Just read through your last lot of postings - tend to agree all round! I still find the older (than me) generation are more gallant - men and ... women. My other half, who is 15 years older than myself, always insists on walking on the kerbside of the pavement!! We do this sort of dance when we cross the road! I believe this begun when gentlemen walked on the outside so if the contents of a chamber pot was emptied out of over hanging windows (Tudor type architecture) he got it and not the lady!! NB: No, I'm not 400 & something!! He always open the car door for me as well.

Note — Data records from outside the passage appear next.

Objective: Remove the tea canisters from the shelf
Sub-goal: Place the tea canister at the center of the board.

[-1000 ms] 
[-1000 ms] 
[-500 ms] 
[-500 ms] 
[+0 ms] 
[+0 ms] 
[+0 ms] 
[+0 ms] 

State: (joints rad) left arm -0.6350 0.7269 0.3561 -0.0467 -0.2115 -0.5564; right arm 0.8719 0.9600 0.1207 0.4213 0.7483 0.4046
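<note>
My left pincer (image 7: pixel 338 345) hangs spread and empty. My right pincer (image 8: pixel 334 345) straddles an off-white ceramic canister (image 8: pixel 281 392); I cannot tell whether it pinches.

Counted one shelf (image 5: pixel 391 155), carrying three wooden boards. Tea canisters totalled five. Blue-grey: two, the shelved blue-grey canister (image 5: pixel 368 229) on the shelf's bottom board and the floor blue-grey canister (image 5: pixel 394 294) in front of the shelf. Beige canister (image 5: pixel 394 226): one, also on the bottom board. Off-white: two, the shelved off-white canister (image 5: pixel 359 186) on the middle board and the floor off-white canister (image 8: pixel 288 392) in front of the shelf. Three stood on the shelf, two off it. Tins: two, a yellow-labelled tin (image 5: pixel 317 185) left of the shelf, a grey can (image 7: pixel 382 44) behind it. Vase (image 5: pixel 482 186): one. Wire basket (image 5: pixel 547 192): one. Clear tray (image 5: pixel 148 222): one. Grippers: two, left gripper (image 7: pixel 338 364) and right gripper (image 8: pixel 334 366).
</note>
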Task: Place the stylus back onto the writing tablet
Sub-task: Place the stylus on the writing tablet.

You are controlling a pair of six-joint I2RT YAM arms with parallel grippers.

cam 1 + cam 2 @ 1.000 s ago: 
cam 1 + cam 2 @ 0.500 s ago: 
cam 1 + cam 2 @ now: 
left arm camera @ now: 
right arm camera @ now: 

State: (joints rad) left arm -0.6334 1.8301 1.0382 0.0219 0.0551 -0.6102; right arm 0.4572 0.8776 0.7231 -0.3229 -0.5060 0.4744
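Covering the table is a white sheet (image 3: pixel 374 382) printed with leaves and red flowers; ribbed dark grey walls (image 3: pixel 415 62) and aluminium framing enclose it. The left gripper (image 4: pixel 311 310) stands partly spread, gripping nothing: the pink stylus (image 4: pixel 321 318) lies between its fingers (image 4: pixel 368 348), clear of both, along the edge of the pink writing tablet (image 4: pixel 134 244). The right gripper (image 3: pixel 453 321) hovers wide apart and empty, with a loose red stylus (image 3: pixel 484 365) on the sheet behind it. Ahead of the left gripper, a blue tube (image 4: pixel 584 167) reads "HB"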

I do enjoy these little attentions and, afterall,I do play my part: iron & wash his clothes smiley - winkeye

Alot of men/boys, I think, are afraid to be gallant these days: the girls may laugh at him or, on the other hand, think he is making a pass!! Girls, on the whole & a complete generalisation here, are much tougher than they used to be, in the way they act & speak.

However, my daughter (23) thinks nothing of her boyfriend doing his equal share of things, but insists on him paying her a few courtesies, I actually think she's taught him a few things!

Warbling finished for now. Ravenmaster, as my mum always said, "there's plenty more fish in the sea" - trouble is they're nearly all bloaters smiley - smiley keep smiling.


Is chivalry dead?

Post 34

Shirps

PS:
My grandad, born & bred in London, used to say "duck" to all the ladies. Here in Northamptonshire, most of the hard core locals continue to say "m'duck".

What every happened to "Fanny Adams" - yes, I know modern day language has changed so the initials now mean something else, but ... why?
Shirps


Is chivalry dead?

Post 35

Xanatic

Women don´t start wars? Go to a bar and watch how women will go to their bf and claim another guy hit on them. Just to get a fight started. But don´t get me wrong, I hate the military. What I don´t like is that women try to get equality on the good things(not wanting to say fi they´ve got it) and people let them do that without making a demand that they should also have as many female garbage people as men and so on. And about letting, well here it was the men that voted to give women the right to vote. I´d say that was letting.


Is chivalry dead?

Post 36

Shirps

We women are not ALL like that smiley - sadface
Shirps


Is chivalry dead?

Post 37

Xanatic

Maybe not, but somebody on here said that all men were like that. So I just turned it around. Besides, the whole women liking men in uniform isn´t helping. If women doesn´t want war, stop having sex with every guy in green.


Is chivalry dead?

Post 38

Shorn Canary ~^~^~ sign the petition to save the albatrosses

Shoving people in very broad categories may make it easier to deal with them in some ways, but in other ways it isn't at all helpful. One of the best ways to inflame and outrage people is to make great sweeping generalisations about whole masses of them. Not all women have sex with men in green, not all Arabs ride camels, not all Scots are mean, not all birds fly south for the summer. If you're against war, a good way NOT to stir one up is to make the effort to think of people as individuals and not just a bunch of bad habits.


Is chivalry dead?

Post 39

Shirps

Here, here! However, sometimes it is necessary to make a generalisation, but this can be softened by adding in brackets the words "sorry, generalisation" or something similar. Yes? As we're talking about chivalry, politeness, courtesy, etc., here, we may as well be all of these things to each other smiley - smiley


Is chivalry dead?

Post 40

Cloviscat

Did I miss something? What was that reference to Fanny Adams, a few postings back? If anyone's bothered, she was a child murder victim in the 19th Century, who was dismembered, and a story went around the navy that she ended up in their tinned food.